Leverkusen: Bahnstadt-Chefin Vera Rottes verabschiedet

So ganz hat es nicht geklappt. Das mit dem heimlich Davonschleichen und bis zum letzten Arbeitstag eines tun, nämlich arbeiten, wie Vera Rottes es sich vorgestellt hatte, wenn sie bisher an den Abschied von der Bahnstadt gedacht hat. Die lieben Kollegen machten der Chefin der Bahnstadt-Entwicklungsgesellschaft einen dicken Strich durch diese Rechnung. Die Managerin musste am Freitag nämlich weg vom Schreibtisch im Neuen Magazin und ab nach draußen. Gärtnern stand auf dem Programm, das die Bahnstadt-Mitarbeiter der Spitzenmanagerin kurz vor dem Ruhestand verordneten…

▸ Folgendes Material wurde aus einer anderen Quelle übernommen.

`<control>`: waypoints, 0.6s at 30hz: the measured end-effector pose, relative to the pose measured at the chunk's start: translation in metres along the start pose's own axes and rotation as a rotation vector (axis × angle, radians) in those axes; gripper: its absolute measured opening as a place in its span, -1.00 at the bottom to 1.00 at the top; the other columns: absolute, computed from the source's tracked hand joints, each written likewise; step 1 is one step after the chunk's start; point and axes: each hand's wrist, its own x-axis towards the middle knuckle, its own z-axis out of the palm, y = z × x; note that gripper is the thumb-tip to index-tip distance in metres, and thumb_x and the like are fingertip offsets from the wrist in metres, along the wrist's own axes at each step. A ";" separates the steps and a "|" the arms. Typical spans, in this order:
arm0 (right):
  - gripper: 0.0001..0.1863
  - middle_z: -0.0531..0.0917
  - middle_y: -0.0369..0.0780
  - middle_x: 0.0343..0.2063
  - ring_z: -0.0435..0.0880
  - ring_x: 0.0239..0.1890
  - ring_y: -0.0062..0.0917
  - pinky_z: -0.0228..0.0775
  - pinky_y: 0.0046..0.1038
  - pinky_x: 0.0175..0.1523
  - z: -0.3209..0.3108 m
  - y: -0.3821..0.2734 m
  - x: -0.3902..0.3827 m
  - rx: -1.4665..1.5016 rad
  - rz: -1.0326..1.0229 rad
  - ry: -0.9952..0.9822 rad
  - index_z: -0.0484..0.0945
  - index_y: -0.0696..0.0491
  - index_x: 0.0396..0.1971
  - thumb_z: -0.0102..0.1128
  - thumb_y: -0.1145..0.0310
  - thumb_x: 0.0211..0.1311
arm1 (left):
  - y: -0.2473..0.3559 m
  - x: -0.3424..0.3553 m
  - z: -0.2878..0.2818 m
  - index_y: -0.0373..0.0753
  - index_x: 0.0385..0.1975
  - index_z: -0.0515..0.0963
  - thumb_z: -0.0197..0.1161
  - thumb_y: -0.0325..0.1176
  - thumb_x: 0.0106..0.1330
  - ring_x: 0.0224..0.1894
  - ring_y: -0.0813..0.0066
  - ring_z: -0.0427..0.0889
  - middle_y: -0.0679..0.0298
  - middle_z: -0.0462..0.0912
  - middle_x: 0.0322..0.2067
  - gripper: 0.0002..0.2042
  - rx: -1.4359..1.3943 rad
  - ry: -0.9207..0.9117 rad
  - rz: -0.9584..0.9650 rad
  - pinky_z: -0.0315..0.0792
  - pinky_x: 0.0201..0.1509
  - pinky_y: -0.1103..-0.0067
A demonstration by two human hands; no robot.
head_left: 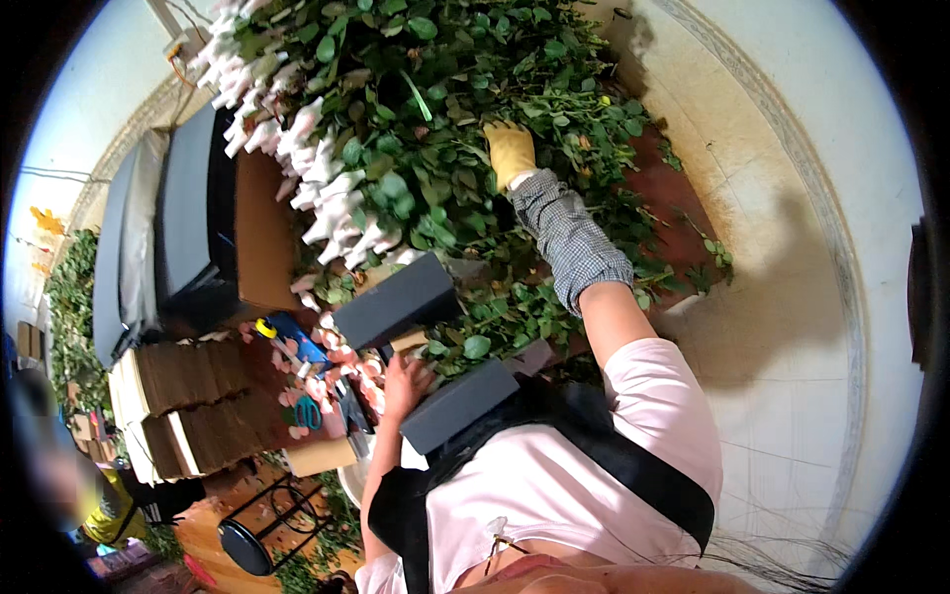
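Note:
My right hand [511,150], in a yellow glove and checked sleeve, is deep in the leafy stems [426,168], fingers bent over them; what they grip is hidden by leaves. Bundles with white wrapped heads [332,203] lie along the pile's left side. My bare left hand [406,381] is curled at a small tan piece [409,340] between two dark grey blocks [393,300], [457,406]; I cannot make out what it holds. Pink petals [332,342] are scattered beside it, with teal scissors [307,411] and a blue object [300,335].
A large black-and-brown box [262,233] stands at left above brown paper stacks [188,396]. A black stool [247,540] is lower left, near a person in yellow [114,510]. The red-brown table's edge [693,228] borders the tiled floor [772,346]. More foliage [74,297] lines the far left.

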 end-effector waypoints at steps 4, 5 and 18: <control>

Das Ergebnis: Genau vor ihrer alten Wirkungsstätte, dem Neuen Magazin, haben die Mitarbeiter Vera Rottes ein bleibendes Erinnerungsstück zum Abschied gepflanzt. Die Winterlinde, die dort nun gedeihen wird, hat auch einen unverkennbar mit Rottes verbundenen Namen bekommen: „Veralinde“. Die Diplom-Ingenieurin besiegelte das mit einem Schluck Sekt. Also auch für den Baum.

Und noch ein Chef war bei der Baumpflanzung samt Baumtaufe anwesend: Paul Hebbel. Der Mann, der das Bahnstadt-Areal wie seine Westentasche kennt, leitet den Aufsichtsrat, den er am Freitag vertrat.